Power Equipment Direct
- Company type: Subsidiary
- Industry: E-Commerce
- Founded: 2002 in Bolingbrook, IL, USA
- Founder: Jon Hoch
- Headquarters: 969 Veterans Parkway, Bolingbrook, Illinois, USA
- Products: Outdoor Power Equipment
- Number of employees: 60
- Parent: Ferguson Enterprises
- Website: powerequipmentdirect.com

= Power Equipment Direct =

Retail company

Power Equipment Direct (PED) is an online retail company based in Bolingbrook, Illinois, USA. The company began in 2002 selling pressure washers, and now operates many niche websites selling different types of outdoor power equipment, including air compressors, chainsaws, electric generators, log splitters, lawn mowers, snow blowers, sump pumps, water pumps and accessories.

==History==

=== 2002 to 2003 ===
Jon Hoch founded Power Equipment Direct in 2002 following a negative experience he had while shopping for a lawn mower. Hoch originally ran the business out of his basement.

=== 2004 to 2007 ===
In 2004, Power Equipment Direct launched its third Web store, AirCompressorsDirect.com

In 2007, Power Equipment Direct was named on the Internet Retailer “Hot 100 List” and the Inc. 5000 list. Along with this, it also added SnowBlowersDirect.com to its repertoire of web stores.

=== 2008 to 2010 ===
In 2008, Power Equipment Direct added three more Web stores: MowersDirect.com, SumpPumpDirect.com and WaterPumpsDirect.com. PED was listed in Inc. 5000 for the second consecutive year and made the Internet Retailer “Top 500” list for the first time.

2009 saw the launch of two more Web stores: ChainSawsDirect.com and LogSplittersDirect.com. Power Equipment Direct was named to the Internet Retailer “Top 500” list for the second consecutive time and Inc. 5000 for the third consecutive year.

To accommodate quick growth, Power Equipment Direct expanded into a new warehouse in 2010. The company again made the Internet Retailer “Top 500” and the Inc. 5000 list.

=== 2011 ===
Until 2011, Power Equipment Direct operated exclusively as a pure-play Internet retailer. That year PED opened a physical showroom, located in Bolingbrook, IL. The company was named to the Internet Retailer “Top 500” list and the Inc. 5000 list for the fourth and fifth consecutive years, respectively.
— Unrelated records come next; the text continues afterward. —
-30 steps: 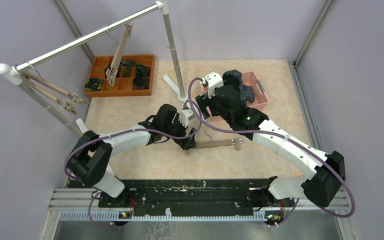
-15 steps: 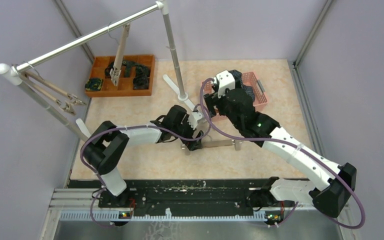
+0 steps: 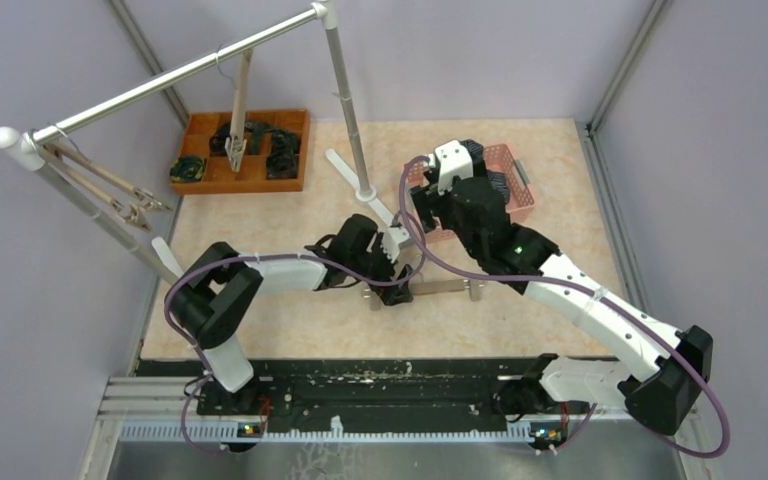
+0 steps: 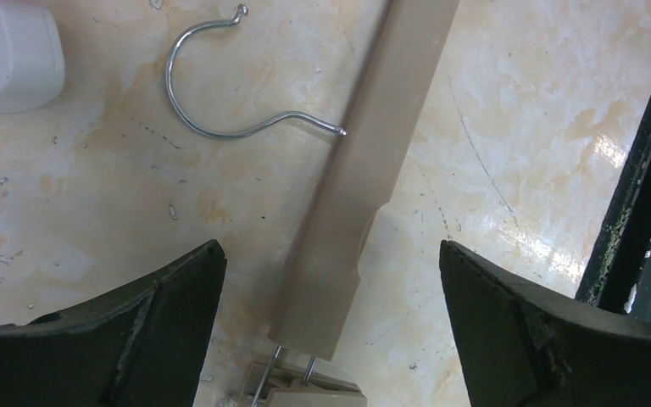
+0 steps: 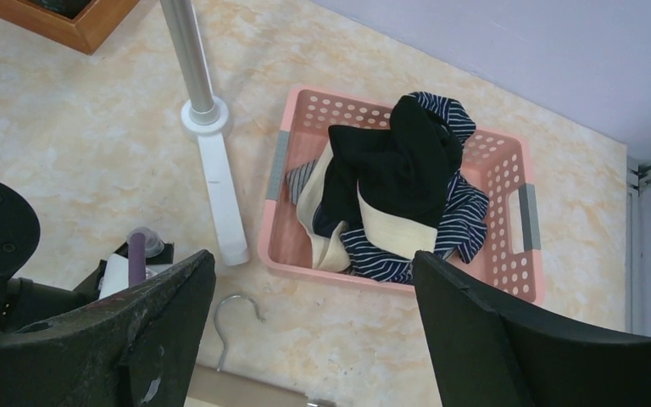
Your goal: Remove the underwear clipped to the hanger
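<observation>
The underwear (image 5: pixel 398 191), black and navy-striped briefs with wide beige waistbands, lies piled in a pink basket (image 5: pixel 509 254); in the top view the right arm hides most of it. A beige clip hanger (image 4: pixel 364 178) with a metal hook (image 4: pixel 212 102) lies flat on the table, nothing clipped to it; it also shows in the top view (image 3: pixel 442 288). My left gripper (image 4: pixel 331 331) is open just above the hanger's end, one jaw on each side, not touching. My right gripper (image 5: pixel 314 339) is open and empty above the table between basket and hanger.
A rail stand's pole and white foot (image 5: pixel 212 161) stand left of the basket. Its long rail (image 3: pixel 175 75) carries more empty clip hangers (image 3: pixel 235 120). A wooden tray (image 3: pixel 200 175) with small dark rolled socks sits at the back left. A black edge (image 4: pixel 644 170) borders the table.
My left gripper has slid right along the table to the hanger's left end. My right arm swung up and right over the basket a second ago and has stayed there since.
</observation>
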You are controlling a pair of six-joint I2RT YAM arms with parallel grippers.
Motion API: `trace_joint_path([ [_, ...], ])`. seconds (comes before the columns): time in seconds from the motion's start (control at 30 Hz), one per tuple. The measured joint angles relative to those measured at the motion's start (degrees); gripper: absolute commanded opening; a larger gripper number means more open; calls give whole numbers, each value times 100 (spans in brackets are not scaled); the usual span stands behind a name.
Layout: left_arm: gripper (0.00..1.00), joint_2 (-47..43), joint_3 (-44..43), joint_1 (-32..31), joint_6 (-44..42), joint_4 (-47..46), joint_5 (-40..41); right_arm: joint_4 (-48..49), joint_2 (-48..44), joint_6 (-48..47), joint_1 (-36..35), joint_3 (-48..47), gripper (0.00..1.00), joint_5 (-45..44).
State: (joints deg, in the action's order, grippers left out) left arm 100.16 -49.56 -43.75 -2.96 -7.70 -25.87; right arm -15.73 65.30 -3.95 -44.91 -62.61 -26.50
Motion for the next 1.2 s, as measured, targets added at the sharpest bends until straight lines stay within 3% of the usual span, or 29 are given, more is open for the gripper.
trace_joint_path([
  [0.2,82,-20,103,0,-7,-120,-4,7,0,-7,0,0,89,-146],
  [0.4,83,144,-26,-11,20,-61,83,2,-46,-7,0,-33,91,-389],
  [0.77,80,894,-1196,-293,243,455,927,262,-632,-85,-4,-581,94,-737],
  [1.2,77,828,-1294,-673,627,1003,1342,295,-691,-254,-7,-688,95,-1032],
])
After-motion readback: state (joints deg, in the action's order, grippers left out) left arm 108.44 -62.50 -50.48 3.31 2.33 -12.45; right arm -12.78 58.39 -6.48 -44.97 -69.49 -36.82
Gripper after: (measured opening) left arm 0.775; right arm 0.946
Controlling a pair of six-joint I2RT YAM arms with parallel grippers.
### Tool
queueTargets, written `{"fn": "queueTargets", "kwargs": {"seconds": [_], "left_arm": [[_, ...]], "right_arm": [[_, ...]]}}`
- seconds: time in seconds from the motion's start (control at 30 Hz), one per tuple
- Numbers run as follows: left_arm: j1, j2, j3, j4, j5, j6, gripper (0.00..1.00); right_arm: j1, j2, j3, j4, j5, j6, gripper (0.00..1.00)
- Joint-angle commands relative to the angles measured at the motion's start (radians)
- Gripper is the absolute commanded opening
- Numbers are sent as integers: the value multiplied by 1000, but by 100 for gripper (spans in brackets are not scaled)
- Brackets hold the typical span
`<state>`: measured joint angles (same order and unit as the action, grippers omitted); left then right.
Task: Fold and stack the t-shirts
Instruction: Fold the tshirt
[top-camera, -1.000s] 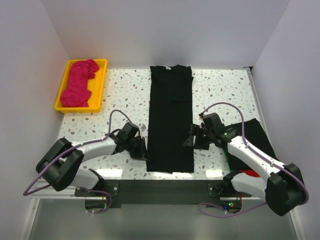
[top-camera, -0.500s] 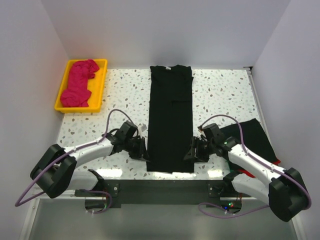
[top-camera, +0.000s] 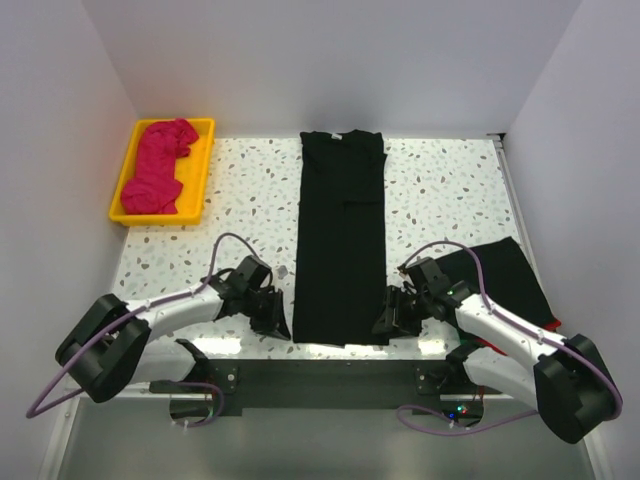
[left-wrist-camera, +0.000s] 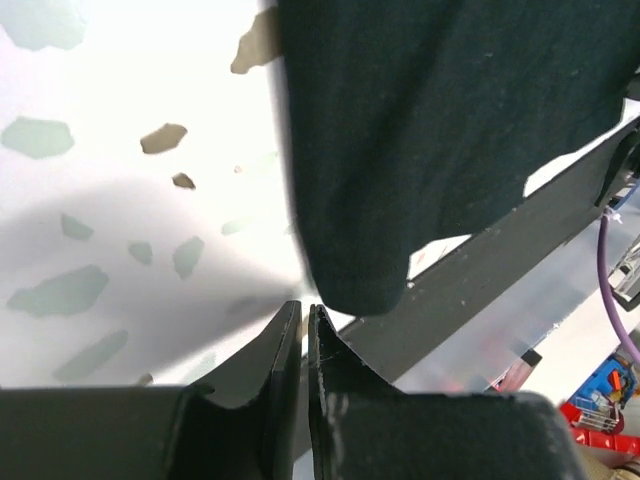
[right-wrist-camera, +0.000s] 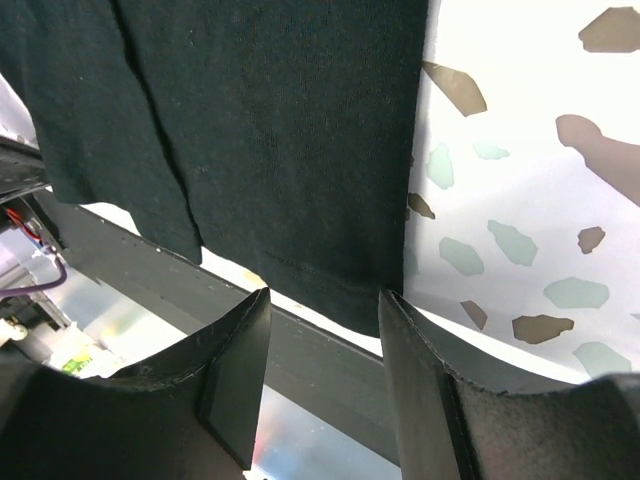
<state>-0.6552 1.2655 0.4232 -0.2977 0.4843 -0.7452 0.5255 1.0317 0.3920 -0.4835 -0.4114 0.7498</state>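
A large black t-shirt (top-camera: 340, 240) lies as a long narrow strip down the middle of the table, its hem at the near edge. My left gripper (top-camera: 278, 318) sits low at the shirt's near-left corner (left-wrist-camera: 360, 285). In the left wrist view its fingertips (left-wrist-camera: 303, 306) are shut with nothing between them, just short of that corner. My right gripper (top-camera: 388, 322) is at the near-right corner. It stands open in the right wrist view (right-wrist-camera: 325, 300), and the hem (right-wrist-camera: 340, 285) hangs just beyond the gap. A magenta-pink t-shirt (top-camera: 158, 165) is bunched in the tray.
A yellow tray (top-camera: 120, 212) stands at the back left. Another black t-shirt (top-camera: 505, 275) lies crumpled at the right edge, with red cloth (top-camera: 500, 348) showing under the right arm. The dark bar along the table's near edge (right-wrist-camera: 330, 370) lies right below both grippers.
Both grippers have slid along the shirt's sides toward the near edge, down to its bottom corners. The right jaws have narrowed somewhat. The shirt itself has not moved.
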Motion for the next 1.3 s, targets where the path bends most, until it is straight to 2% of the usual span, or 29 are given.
{"fn": "queueTargets", "kwargs": {"seconds": [0.0,0.1,0.23,0.5,0.77,0.93,1.07,1.17,1.27], "left_arm": [[-3,-49,86,-114,-16,35,12],[-3,-86,187,-175,-30,55,12],[-3,-60,215,-115,-17,40,14],[-17,-3,51,87,56,-19,12],[-29,15,-34,74,5,-22,11],[-29,-24,11,11,-15,3,11],[-27,-75,78,-37,28,24,11],[-29,-101,127,-8,56,27,11],[-30,-62,141,73,94,11,11]], "right_arm": [[5,-13,-12,-30,-6,-9,51],[5,-30,-15,-46,0,-13,51],[5,-44,-24,-44,5,-3,51],[4,-71,-13,-83,26,-6,51],[4,-59,-19,-81,26,-1,51],[5,-61,-7,-109,39,-9,51],[5,-68,-1,-121,39,-12,51],[4,-78,-2,-129,45,-13,51],[5,-81,-8,-129,46,-10,51]]}}
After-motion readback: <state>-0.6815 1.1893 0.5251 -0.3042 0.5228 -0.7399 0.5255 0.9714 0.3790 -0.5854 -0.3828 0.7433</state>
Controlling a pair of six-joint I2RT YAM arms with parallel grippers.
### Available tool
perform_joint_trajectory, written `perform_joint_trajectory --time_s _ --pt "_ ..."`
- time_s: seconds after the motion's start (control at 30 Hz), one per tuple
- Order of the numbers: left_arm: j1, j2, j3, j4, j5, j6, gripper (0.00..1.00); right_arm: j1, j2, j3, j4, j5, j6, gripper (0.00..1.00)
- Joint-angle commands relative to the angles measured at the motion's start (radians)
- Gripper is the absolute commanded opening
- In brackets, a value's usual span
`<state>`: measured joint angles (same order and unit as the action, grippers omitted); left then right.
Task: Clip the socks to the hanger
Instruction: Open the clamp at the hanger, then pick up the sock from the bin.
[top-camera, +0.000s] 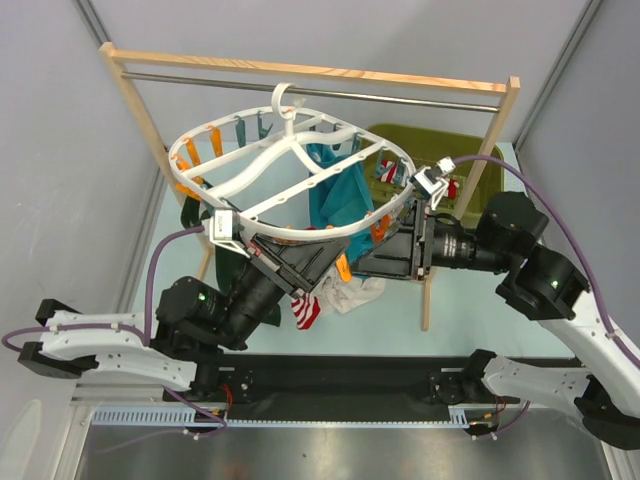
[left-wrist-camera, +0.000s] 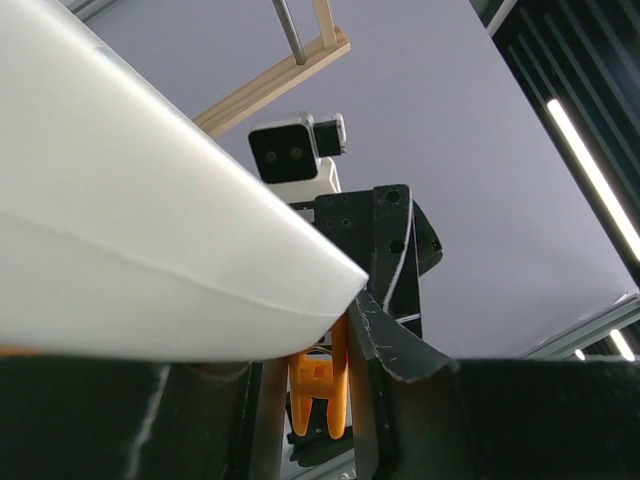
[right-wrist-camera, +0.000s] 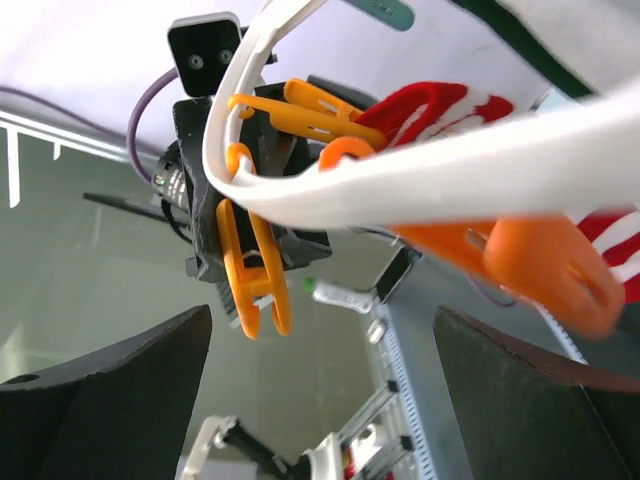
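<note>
The white round hanger hangs by its hook from the metal rod, with orange and teal clips round its rim. My left gripper is under the front rim. In the left wrist view its fingers press both sides of an orange clip below the rim. A red-and-white striped sock hangs just below that gripper. My right gripper is open and empty under the rim's right front, jaws wide apart. It sees the rim, a striped sock by orange clips, and the clip held by the left gripper.
The wooden rack with the metal rod carries the hanger. A teal cloth hangs from the hanger's middle. A dark green garment lies behind. A white cloth lies beside the sock. A rack post stands by my right arm.
</note>
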<state>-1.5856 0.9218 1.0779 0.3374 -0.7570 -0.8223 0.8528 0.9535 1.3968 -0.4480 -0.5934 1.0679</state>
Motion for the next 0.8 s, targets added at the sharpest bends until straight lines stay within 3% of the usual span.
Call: perform_joint_trajectory --time_s 0.0,0.2,0.37,0.4,0.47,0.5,0.57,0.67,0.7,0.77 --pt "-0.005 -0.011 0.043 -0.046 0.004 -0.018 0.0 -0.009 -0.064 0.074 -0.156 0.159 -0.176 1.0" --pt "-0.005 -0.017 0.028 -0.064 0.001 -0.041 0.0 -0.008 -0.127 0.111 -0.392 0.413 -0.359 1.0" --pt "-0.005 -0.046 0.005 -0.089 -0.018 -0.069 0.0 -0.009 -0.217 0.091 -0.601 0.789 -0.352 0.99" --pt "-0.005 -0.05 0.004 -0.093 -0.018 -0.07 0.0 -0.009 -0.235 0.053 -0.613 0.837 -0.342 0.87" --pt "-0.005 -0.058 0.002 -0.107 -0.021 -0.078 0.0 -0.009 -0.313 -0.002 -0.617 0.894 -0.318 0.76" --pt "-0.005 -0.061 0.004 -0.113 -0.022 -0.078 0.0 -0.008 -0.343 -0.027 -0.626 0.911 -0.289 0.64" --pt "-0.005 -0.07 0.004 -0.127 -0.024 -0.08 0.0 -0.008 -0.409 -0.07 -0.705 1.029 -0.222 0.53" --pt "-0.005 -0.078 -0.006 -0.133 -0.019 -0.093 0.0 -0.003 -0.432 -0.084 -0.857 1.24 -0.054 0.24" --pt "-0.005 -0.08 -0.009 -0.13 -0.019 -0.094 0.0 0.0 -0.412 -0.087 -0.879 1.279 -0.033 0.19" --pt "-0.004 -0.084 -0.012 -0.129 -0.027 -0.092 0.0 0.003 -0.372 -0.105 -0.888 1.351 -0.049 0.2"
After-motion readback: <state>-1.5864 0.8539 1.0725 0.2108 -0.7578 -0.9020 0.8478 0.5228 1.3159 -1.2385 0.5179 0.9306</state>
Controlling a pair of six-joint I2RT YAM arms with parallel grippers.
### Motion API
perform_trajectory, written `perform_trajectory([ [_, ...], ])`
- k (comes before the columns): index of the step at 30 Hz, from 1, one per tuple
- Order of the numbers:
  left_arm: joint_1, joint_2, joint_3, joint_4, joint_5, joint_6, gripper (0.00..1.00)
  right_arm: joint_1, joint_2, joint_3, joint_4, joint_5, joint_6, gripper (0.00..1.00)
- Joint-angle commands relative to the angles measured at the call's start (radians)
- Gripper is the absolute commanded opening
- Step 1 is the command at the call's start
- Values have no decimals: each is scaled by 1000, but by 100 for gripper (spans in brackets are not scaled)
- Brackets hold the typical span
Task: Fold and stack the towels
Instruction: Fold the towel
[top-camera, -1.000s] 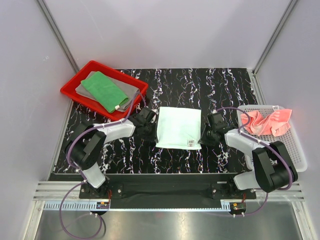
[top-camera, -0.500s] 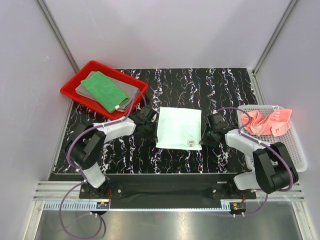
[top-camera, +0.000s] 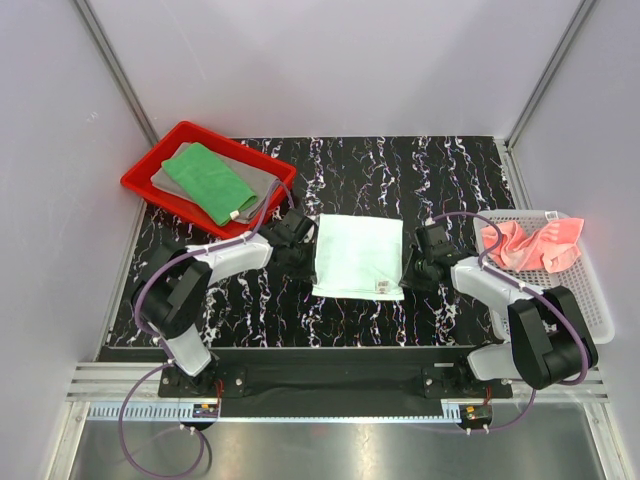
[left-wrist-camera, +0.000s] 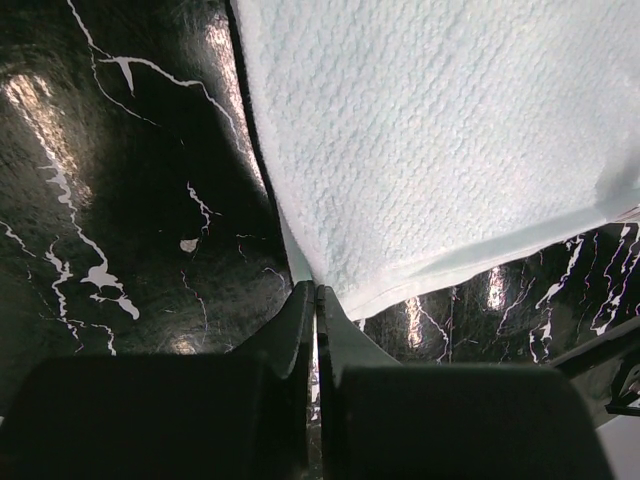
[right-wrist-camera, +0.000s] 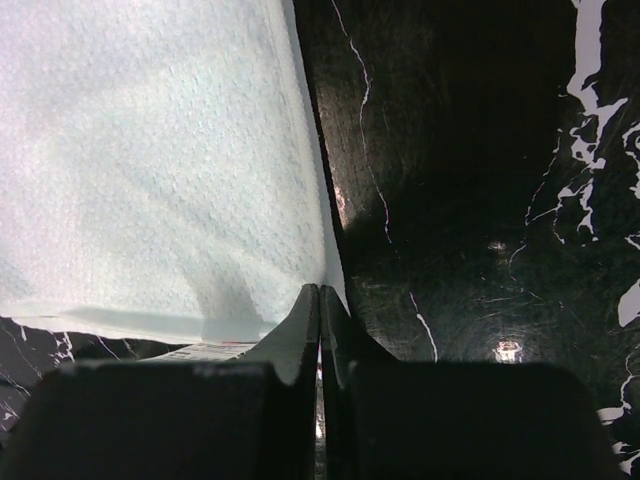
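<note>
White towel (top-camera: 357, 255) lies flat at the centre of the table (top-camera: 450, 170). Left gripper (left-wrist-camera: 316, 292), fingers pressed together, pinches its nine o'clock edge; right gripper (right-wrist-camera: 320, 290) likewise nips the three o'clock edge.

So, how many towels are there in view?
4: grey towel with green towel on it in the red tray, white towel on the table, pink towel in the basket. Others may be hidden.

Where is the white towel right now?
Seen from overhead, the white towel lies flat mid-table between the two arms, with the left tool and right tool each shut on one of its side edges.
</note>
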Motion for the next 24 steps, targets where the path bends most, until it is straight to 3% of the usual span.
perform_trajectory([
  [1, -6, -22, 35, 5, 20, -9, 0, 9, -22, 32, 2, 16, -18, 0],
  [12, -4, -97, 208, -212, -41, -6, 0, 9, -45, 236, -171, 1, -117, 0],
  [24, -16, -143, -17, -72, 25, -50, 0, 9, -172, 44, -130, -30, -94, 0],
])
Power Equipment Direct entered into a partnership with Operation Support Our Troops America in the Fall of 2011. The company donated $1 for every Facebook “Like” it received in September.

In October 2011, Power Equipment Direct consolidated all its Web stores on one site, replacing the corporate Web site at PowerEquipmentDirect.com.

=== 2012 to present ===
On January 30, 2012, Power Equipment Direct launched its tenth niche web store, Tillers Direct, which exclusively sells garden tillers and cultivators.

On May 14, 2012, Power Equipment Direct launched its eleventh niche web store, Leaf Blowers Direct, which exclusively sells a variety of leaf blowers.

Also in 2012, Power Equipment Direct was named to the Internet Retailer Top 500 list for the fifth consecutive year. PED ranked as the 197th largest online retailer.

In 2012, Power Equipment Direct was acquired by Ferguson Enterprises

On February 1, 2013, Power Equipment Direct launched its twelfth niche web store, Chippers Direct. This site sells a variety of woodchippers and accessories.

On March 8, 2013, Power Equipment Direct launched its thirteenth niche web store, String Trimmers Direct. This site sells a variety of string trimmers and accessories.

In May 2015 Power Equipment Direct acquired eComfort.com, a direct to consumer online store in the heating and cooling (HVAC) industry.